One of the decisions that has had the biggest immediate impact on EU citizens was the 2015 vote to end mobile phone roaming charges within the EU in 2017. The parliament also voted to end card payment fees in the EU. Furthermore, it enacted a number of climate laws, including new CO2 reduction targets for 2030, car emission reduction requirements, and requirements for energy efficiency and renewables. It also cracked down on plastic carrier bags and other single-use plastics.

(3) The Dangerous Split

Polls predict a sizeable rise of far-right populist parties in the new parliament—parties who will certainly try to use their clout to hinder European legislation. To be effective, they need to organize in political groups, but given the many competing agendas, that may prove difficult.

In the old parliament, the European Conservatives and Reformists (ECR) group were the largest group of the right-wing. It was formed by then British Prime Minister David Cameron in 2009, when he took his Conservative Party out of the EPP and instead got into an alliance with Poland’s right-wing Law and Justice (PiS) and the Czech Civic Democrats (ODS).

It has been unclear what will happen to this group in the next term. If Brexit goes ahead before May 23, ECR would be dominated by the Poles, or it could take on like-minded allies like Fidesz and Italy’s Lega. However, the two party leaders, Orbán and Matteo Salvini, seem keen to form new groups that revolve around them. But even if the United Kingdom takes part in the election, it’s unclear whether the British Conservatives would want to disrupt the group formation process by continuing to be part of the ECR.

The other current groups on the far right are Europe of Freedom and Direct Democracy (EFDD) and Europe of Nations and Freedom (ENF), which hold 5 percent of seats each. Former UKIP and now Brexit Party leader Nigel Farage heads the EFDD, and the group was long dominated by UKIP. This changed in 2014 when they admitted the Italian Five Star Movement (M5S), with both parties having a roughly equal number of MEPs.

However, UKIP and M5S have had a tumultuous relationship, and it is unlikely they would sit together again in the next term.
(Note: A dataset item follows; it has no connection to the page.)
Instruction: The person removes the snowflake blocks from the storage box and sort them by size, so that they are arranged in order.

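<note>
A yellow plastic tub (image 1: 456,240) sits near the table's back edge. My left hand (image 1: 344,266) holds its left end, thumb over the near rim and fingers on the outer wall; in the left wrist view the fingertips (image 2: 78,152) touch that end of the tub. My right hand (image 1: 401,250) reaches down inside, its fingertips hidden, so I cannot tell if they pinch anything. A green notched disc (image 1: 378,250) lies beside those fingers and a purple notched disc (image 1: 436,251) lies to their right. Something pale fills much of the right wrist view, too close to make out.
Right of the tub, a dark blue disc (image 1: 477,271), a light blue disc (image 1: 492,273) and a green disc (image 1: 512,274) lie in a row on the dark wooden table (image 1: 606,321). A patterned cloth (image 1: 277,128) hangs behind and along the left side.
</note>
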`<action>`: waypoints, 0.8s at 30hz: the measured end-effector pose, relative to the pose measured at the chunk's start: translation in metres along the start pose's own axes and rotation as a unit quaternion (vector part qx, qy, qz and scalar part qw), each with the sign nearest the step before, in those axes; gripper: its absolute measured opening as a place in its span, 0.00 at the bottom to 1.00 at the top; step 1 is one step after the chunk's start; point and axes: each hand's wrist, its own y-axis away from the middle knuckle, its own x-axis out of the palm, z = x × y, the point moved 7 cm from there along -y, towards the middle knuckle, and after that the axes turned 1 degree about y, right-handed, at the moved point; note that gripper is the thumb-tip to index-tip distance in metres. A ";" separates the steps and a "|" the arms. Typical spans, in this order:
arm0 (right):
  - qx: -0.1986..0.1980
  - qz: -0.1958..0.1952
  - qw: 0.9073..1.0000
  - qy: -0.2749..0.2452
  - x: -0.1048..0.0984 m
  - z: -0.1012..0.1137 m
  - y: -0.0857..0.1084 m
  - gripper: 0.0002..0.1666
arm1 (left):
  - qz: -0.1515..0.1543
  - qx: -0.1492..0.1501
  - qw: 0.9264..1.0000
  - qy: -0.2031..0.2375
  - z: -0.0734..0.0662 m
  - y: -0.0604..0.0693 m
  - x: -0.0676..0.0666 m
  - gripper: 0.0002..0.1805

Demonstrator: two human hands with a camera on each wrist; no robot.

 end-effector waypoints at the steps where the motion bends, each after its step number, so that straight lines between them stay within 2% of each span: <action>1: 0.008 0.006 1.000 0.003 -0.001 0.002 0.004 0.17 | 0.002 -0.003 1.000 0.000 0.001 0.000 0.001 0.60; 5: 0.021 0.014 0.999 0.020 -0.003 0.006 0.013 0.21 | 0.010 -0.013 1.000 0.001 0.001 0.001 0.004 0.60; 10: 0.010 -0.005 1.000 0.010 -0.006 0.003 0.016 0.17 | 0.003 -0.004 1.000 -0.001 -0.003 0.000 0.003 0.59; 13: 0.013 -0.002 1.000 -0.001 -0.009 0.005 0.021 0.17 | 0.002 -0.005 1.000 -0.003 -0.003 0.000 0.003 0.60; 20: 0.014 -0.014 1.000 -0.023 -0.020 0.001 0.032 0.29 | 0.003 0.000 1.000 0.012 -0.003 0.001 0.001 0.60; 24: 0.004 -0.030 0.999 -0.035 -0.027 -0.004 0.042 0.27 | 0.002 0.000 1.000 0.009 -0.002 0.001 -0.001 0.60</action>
UKIP has since almost collapsed and about half of its MEPs have quit the party, including Farage (though he has remained as leader of the EFDD).

(4) The Biggest Unknown

Speculating about UKIP and Farage brings us nicely to a short and particularly thorny question about the European elections: Will the United Kingdom take part? Prime Minister Theresa May certainly has an incentive to try and push through a deal before May 23—having to take part in the elections will deepen the splits within her Conservatives. What’s more, given her performance on Brexit over the past several months, the party is likely to take a beating in the elections.

For the time being, the specter of Brexit continues to loom over the parliament, and because of the latest extension it’s not even clear how many MEPs there will be after the election. The number and distribution of MEPs had been changed in anticipation of the UK departing, but now that will have to be shelved. And not to forget: MEPs will have to approve any final Brexit deal.

(5) The Great Hassle

With or without Britain, one thing is not going to change for the new European Parliament: MEPs will continue to split their time between the French city of Strasbourg and Brussels.

The treaties stipulate that the parliament’s seat is in Strasbourg, but in 1985 MEPs unilaterally built themselves a new home in Brussels in order to be with the other two EU institutions and not be shut out of decision-making. France took the parliament to court, and a compromise was reached, whereby MEPs must spend one week a month in Strasbourg.

Recently, CDU leader Annegret Kramp-Karrenbauer, possibly the next German chancellor, dared to suggest dropping Strasbourg. Most national governments would probably be happy to agree—but certainly not France, champion of the city of Strasbourg and its flourishing hotel and restaurant trade. And as changing the seat of the parliament would need a change to the European treaties, unanimity is required.

In other words, the “traveling circus” will continue, and new MEPs had better get used to that quickly.